• WORK REQUEST
Only one stretch of the listing below is wanted. Begin at the line that has "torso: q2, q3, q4", stop after the line that has "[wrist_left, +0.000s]", and repeat every line in between exactly.

-------

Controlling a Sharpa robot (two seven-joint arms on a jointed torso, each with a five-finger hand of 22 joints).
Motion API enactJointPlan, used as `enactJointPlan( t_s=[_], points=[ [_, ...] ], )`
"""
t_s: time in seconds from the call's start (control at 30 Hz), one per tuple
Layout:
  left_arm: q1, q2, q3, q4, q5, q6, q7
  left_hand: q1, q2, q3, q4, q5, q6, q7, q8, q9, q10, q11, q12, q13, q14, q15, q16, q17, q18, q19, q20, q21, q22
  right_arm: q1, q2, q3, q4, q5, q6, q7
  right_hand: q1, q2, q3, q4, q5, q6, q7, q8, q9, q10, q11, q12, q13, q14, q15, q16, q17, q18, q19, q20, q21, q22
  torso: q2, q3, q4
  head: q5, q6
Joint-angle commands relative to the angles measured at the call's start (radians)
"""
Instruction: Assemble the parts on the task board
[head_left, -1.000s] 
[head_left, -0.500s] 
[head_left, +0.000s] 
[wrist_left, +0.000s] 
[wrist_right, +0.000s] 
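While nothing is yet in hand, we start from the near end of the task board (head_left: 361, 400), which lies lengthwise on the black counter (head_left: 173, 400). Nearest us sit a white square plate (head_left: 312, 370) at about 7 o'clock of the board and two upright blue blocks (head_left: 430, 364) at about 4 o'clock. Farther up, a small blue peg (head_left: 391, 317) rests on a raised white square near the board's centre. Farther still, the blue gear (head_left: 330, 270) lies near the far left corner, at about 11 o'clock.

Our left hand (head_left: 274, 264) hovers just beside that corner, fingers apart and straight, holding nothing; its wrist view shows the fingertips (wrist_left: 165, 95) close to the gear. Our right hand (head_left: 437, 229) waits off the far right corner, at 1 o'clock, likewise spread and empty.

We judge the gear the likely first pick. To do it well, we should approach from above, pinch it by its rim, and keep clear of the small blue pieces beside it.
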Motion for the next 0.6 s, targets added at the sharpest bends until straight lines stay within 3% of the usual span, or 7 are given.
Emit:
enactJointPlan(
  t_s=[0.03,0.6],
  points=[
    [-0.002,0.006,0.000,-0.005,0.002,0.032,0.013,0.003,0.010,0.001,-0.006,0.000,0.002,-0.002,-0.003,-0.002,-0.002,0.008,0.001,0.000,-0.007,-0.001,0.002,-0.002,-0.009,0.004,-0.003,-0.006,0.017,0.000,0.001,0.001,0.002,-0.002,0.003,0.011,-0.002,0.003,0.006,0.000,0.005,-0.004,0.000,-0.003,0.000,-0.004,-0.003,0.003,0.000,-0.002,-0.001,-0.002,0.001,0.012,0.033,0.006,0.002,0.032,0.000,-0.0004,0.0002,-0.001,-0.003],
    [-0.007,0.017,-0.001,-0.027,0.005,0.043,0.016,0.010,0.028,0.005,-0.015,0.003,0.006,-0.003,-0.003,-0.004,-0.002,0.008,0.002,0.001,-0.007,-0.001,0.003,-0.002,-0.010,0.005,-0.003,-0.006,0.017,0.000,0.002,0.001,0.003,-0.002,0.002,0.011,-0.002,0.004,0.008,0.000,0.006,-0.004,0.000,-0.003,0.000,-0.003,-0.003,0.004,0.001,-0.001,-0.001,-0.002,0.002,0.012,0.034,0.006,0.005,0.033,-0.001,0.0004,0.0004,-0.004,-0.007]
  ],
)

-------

• FINISHED EXERCISE
  torso: q2, q3, q4
  head: q5, q6
Joint-angle commands relative to the angles measured at the call's start (radians)
"""
Instruction: Assemble the parts on the task board
[head_left, -1.000s] 
[head_left, -0.500s] 
[head_left, +0.000s] 
[wrist_left, +0.000s] 

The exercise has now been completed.